Researchers identified a chain of molecular events triggered by estradiol that appears to be behind tumor cells’ ability to form brain metastases. This process involves increased production of a brain-specific protein called BDNF and the activation of its receptor molecule, TrkB, in tumor cells.
This discovery may have important therapeutic implications, since it provides a basis to use estradiol-depletion treatments or inhibitors that target this pathway to prevent or delay the spread of TNBC to the brain.
The study, “Estradiol induces BDNF/TrkB signaling in triple-negative breast cancer to promote brain metastases,“ was published in the journal Oncogene.
TNBC is more likely than other types of breast cancer to spread to other parts of the body, that is, to metastasize. It is particularly likely to invade the brain in younger women. But scientists aren’t sure why yet.
Now, work led by postdoctoral researcher María Contreras-Zárate, PhD, and investigator Diana Cittelly, PhD, at the University of Colorado Cancer Center suggests that a mechanism that was previously viewed as unlikely might actually be the key.
Because triple-negative breast cancers lack the receptors for estrogen (as well as progesterone receptors and HER2), they are not expected to be affected by this hormone.

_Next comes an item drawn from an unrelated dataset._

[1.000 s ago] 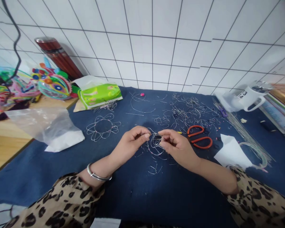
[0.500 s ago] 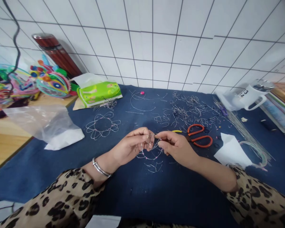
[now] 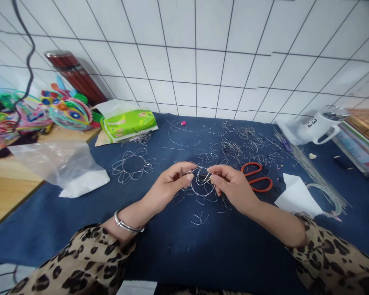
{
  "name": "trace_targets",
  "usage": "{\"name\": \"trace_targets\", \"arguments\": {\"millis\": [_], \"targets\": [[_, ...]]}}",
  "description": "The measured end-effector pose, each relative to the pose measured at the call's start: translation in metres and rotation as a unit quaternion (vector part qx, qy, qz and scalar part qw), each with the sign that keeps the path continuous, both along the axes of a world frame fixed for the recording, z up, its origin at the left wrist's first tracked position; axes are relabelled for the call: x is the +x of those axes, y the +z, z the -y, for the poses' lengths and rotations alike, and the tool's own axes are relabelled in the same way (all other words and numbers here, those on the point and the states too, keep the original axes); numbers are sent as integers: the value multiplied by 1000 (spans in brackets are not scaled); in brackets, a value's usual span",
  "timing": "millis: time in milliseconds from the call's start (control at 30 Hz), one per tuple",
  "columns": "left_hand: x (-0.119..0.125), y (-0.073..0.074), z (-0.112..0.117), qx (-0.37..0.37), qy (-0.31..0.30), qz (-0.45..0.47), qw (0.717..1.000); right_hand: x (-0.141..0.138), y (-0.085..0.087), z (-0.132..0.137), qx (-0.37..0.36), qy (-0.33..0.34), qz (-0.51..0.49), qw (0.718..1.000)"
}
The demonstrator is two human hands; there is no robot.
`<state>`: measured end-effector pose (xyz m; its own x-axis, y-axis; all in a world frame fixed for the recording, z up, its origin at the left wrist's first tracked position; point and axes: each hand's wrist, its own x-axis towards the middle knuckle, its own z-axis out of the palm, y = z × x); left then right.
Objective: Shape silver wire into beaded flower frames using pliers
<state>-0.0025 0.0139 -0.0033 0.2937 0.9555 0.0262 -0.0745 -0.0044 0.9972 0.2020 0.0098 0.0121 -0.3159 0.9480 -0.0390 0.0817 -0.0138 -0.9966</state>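
Left hand (image 3: 169, 181) and right hand (image 3: 237, 186) have spread slightly, each grip pinching the beaded wire ring (image 3: 203, 196), so its middle now shows between them.

Digits (image 3: 311, 122) you can read
Near the far edge of the surface (image 3: 172, 254), at right, the white mug (image 3: 322, 126) shows "3" above "4".

- Thin, round, silver-coloured wire ring with small pink beads (image 3: 203, 195), the beads spaced along its near curve.
- Curved wire loops cross inside its far part.
- Pinched at left and right, mid-scene.
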Motion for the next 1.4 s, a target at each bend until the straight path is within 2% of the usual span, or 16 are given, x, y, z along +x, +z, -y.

However, the researchers proved that, although cancer cells are not directly responsive to estrogen, the hormone can stimulate important brain cells called astrocytes to release factors (chemokines, growth factors, etc.) that promote brain metastases.
When mouse models of TNBC-derived brain metastasis were treated with estradiol, the number of cancer cell clusters in the brain significantly increased.
Estradiol induced the production of a factor called brain-derived neurotrophic factor (BDNF) in human astrocytes cultured in the lab or in the brains of mice, the researchers noted.
On the other hand, a receptor for this factor, a molecule called tropomyosin kinase receptor B (TrkB), was overproduced in different human TNBC cell lines with increased propensity to form brain metastases and in transplants of human brain metastasis in mice.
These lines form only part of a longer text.